Incentivi fotovoltaico, raggiunto l’accordo tra i Ministri

Dopo la cancellazione della presenza di Romani al Solarexpo di ieri, è stato raggiunto l’accordo tra il Ministro allo Sviluppo Economico e Stefania Prestigiacomo, Ministro dell’Ambiente: l’incentivo verrà erogato a partire dal momento in cui  l’impianto è allacciato alla rete. Oggi in Consiglio dei Ministri probabile la firma del Quarto conto energia. Prima dell’estate verrà resa nota la nuova strategia energetica del Governo.

 

Il Ministro Prestigiacomo chiedeva che gli incentivi fossero erogati entro due mesi dal completamento dei lavori di realizzazione dell’impianto, stabilito con un’autocertificazione. Il Ministro Romani chiedeva che l’incentivo partisse nel momento in cui i pannelli cominciano ad immettere energia elettrica nella rete.
Ha vinto la posizione del Ministro Romani.
Contro eventuali ritardi imputabili al gestore della rete, al produttore verrà data garanzia dalle procedure previste per i normali allacciamenti, che indicano tempi massimi per l’allaccio e sanzioni in caso di ritardi ingiustificati. Sanzioni ed eventuali rimborsi sono ancora da definire.

 

Sarebbero, infine, confermate le modifiche concordate la scorsa settimana con le Regioni:
– la proroga del terzo Conto Energia fino al 31 agosto 2011;
– il premio di 5 €cent/kWh per la rimozione dell’amianto;
– i tetti di spesa semestrali fino al 2012.

 

La firma del decreto sul nuovo meccanismo di incentivazione del fotovoltaico è previsto nel corso del Consiglio dei Ministri che si svolgerà oggi, giovedì 5 maggio. Romani chiede la collegialità, con il Presidente Berlusconi e con gli altri Ministri, rispetto a un provvedimento atteso da tempo dagli operatori già numerosi ieri al Solarexpo di Verona.
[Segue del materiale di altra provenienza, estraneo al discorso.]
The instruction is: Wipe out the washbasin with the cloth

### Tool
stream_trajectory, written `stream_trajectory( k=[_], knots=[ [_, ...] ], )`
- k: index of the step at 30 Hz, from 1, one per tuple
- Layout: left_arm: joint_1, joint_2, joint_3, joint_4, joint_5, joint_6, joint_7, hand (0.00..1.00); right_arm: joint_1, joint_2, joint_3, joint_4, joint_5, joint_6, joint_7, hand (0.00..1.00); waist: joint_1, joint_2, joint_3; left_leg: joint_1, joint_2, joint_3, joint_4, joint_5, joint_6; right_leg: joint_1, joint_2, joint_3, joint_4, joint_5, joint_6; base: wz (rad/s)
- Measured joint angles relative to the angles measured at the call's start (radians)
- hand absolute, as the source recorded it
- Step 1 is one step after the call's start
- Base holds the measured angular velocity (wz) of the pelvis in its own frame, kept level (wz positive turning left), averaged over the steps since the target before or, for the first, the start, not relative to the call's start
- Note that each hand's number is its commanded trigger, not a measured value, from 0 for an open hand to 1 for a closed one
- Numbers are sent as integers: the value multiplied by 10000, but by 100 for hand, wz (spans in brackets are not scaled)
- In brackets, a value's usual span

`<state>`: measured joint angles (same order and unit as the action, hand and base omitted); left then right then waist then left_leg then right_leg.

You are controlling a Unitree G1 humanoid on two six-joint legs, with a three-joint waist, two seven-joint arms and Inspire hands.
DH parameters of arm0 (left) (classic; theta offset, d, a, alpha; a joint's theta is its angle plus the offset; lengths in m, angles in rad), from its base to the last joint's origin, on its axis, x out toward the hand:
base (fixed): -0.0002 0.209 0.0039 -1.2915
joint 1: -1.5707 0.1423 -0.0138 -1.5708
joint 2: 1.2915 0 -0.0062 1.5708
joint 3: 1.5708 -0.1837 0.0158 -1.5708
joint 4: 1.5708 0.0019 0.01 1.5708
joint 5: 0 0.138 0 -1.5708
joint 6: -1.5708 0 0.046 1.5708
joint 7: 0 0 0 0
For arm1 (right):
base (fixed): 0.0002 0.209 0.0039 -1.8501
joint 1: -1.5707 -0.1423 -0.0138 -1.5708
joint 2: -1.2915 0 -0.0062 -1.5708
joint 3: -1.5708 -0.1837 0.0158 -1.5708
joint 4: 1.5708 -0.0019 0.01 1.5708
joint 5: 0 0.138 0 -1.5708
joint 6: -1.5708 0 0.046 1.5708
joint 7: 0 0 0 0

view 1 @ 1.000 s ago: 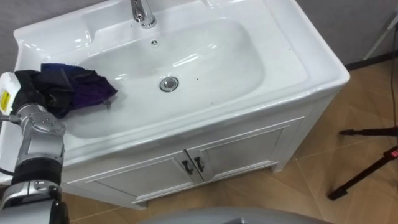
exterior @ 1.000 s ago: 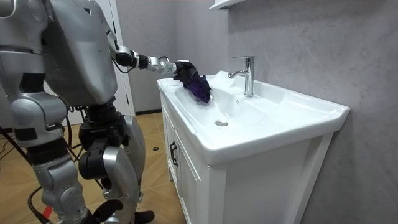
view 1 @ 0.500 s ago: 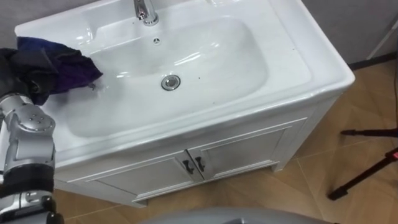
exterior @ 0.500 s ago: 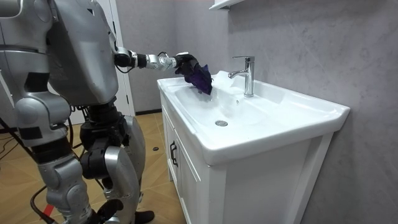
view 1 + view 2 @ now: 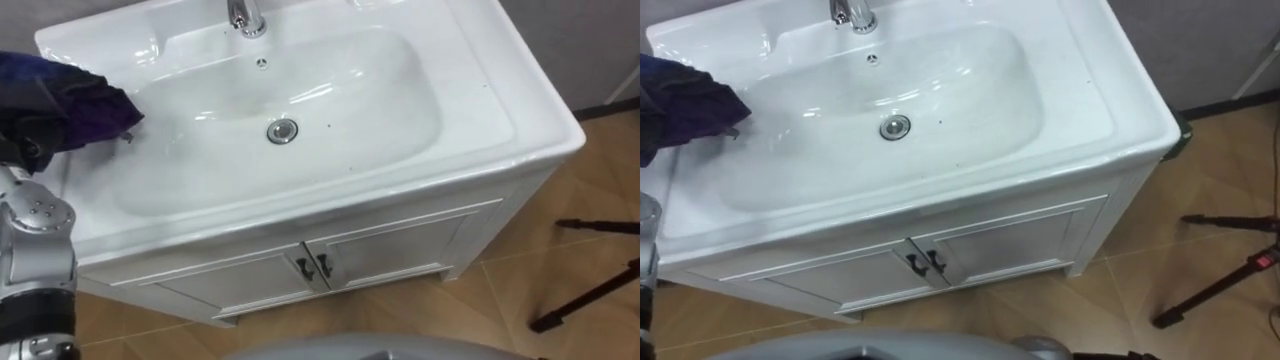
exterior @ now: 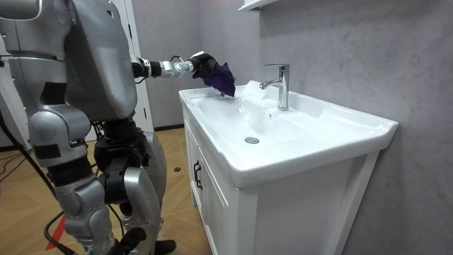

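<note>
our left hand (image 5: 28, 135), clamped on the purple cloth (image 5: 85, 100), hangs at the left rim of the basin (image 5: 480, 110); the bowl's length runs rightward from it, past the drain (image 5: 283, 129).

Camera placement.
Eye views looked down closely on the basin (image 5: 480, 100); room view stood aside, sharing it.

White basin (image 5: 480, 90) and cabinet (image 5: 400, 235), dark purple cloth (image 5: 90, 108), chrome tap (image 5: 247, 15), tan wood-grain floor (image 5: 560, 290).

no legible text, labels, numbers or signs on basin (image 5: 480, 105) or cabinet (image 5: 400, 240)
</note>
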<state>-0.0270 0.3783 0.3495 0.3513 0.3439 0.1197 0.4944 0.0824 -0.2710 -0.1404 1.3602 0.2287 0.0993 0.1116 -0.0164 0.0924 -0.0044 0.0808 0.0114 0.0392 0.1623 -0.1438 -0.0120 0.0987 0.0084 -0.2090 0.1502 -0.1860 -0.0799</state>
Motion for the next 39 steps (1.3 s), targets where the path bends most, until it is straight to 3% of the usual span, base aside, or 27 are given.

Il Ministro Paolo Romani ha detto: “Abbiamo colto i tanti segnali di novità di innovazione, abbiamo capito le esigenze della filiera solare italiana e nelle ultime settimane incorporato le indicazioni e le preoccupazioni del settore, arrivando, io credo, a un eccellente risultato, soprattutto per ciò che riguarda la definizione di un quadro normativo capace di dare certezze pluriennali, fino al 2016, cioè per altri 5 anni e mezzo. Una soluzione che può consentire al fotovoltaico di trovare la sua evoluzione naturale verso la parità di rete (grid parity) e dunque di non avere più bisogno di incentivi in futuro. Molte delle mie decisioni, anche alla luce del disastro di Fukushima, dopo il 3 marzo, sono cambiate e anche per questo motivo stiamo preparando una nuova strategia energetica nazionale che vorremmo elaborare prima dell’estate”.

 

Il Ministro allo Sviluppo Economico in un messaggio inviato alla platea di operatori presenti all’evento inaugurale di Solarexpo “La nuova disciplina nazionale di promozione delle energie rinnovabili” (forum tra le Istituzioni e le Associazioni nazionali dei produttori che prevedeva la partecipazione del Ministro) ha detto che la decisione sul decreto fotovoltaico è molto impegnativa per il Paese per gli import (rilevanti) in gioco. Queste risorse non gravano sulle finanze pubbliche, ma peseranno sugli utenti elettrici finali.